• What you will do
With the line containing "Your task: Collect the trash" as the starting point, output the remaining lines of the data exactly as they are, through the last.

------ Raw data ------

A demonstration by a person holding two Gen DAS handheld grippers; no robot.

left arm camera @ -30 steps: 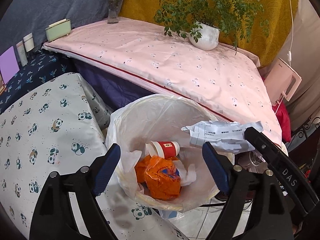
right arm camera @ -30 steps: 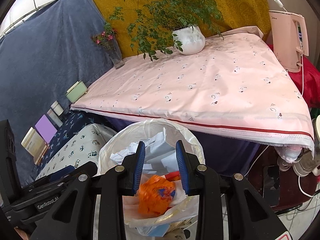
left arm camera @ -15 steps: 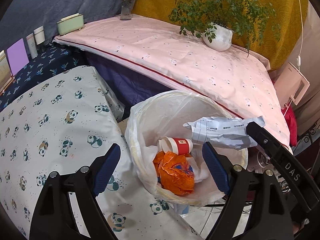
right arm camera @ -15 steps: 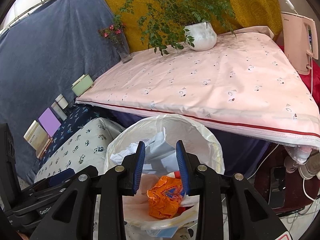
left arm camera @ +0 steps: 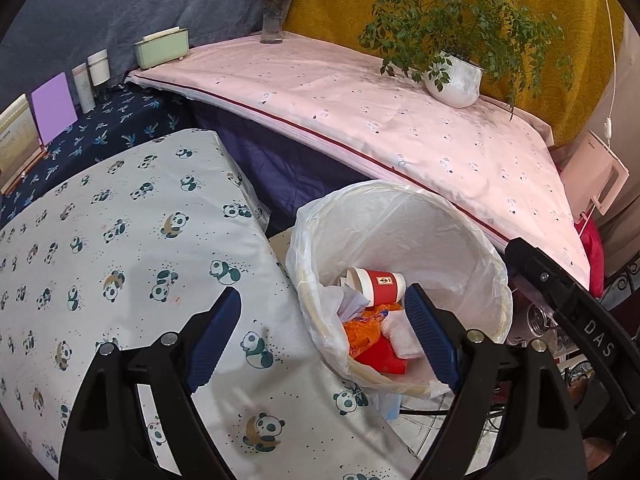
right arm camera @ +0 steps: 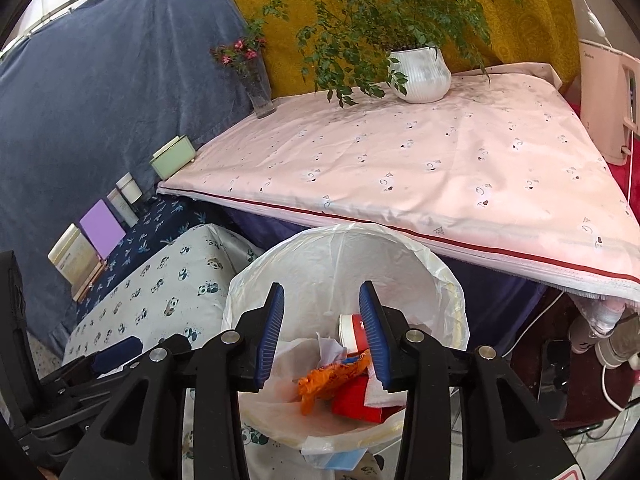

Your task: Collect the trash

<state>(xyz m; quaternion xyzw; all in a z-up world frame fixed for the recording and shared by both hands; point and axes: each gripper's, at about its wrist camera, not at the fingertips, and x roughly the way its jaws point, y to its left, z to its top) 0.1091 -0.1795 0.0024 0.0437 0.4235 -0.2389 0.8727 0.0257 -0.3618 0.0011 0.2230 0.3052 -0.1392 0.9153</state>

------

• Result for this task
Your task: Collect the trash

<state>(xyz m; quaternion xyzw; all in a z-up world frame fixed for the recording and shared by both hands; point and axes: each gripper's, at about its wrist camera, not at the fingertips, and x roughly the way its jaws point, y to its left, z to its top) 0.1091 -0.1795 0.0024 0.0437 0.4235 -0.2389 0.8727 0.0257 -0.3618 0.0011 0.2230 0.3052 -0.1392 0.9153</state>

There is nothing more to the answer.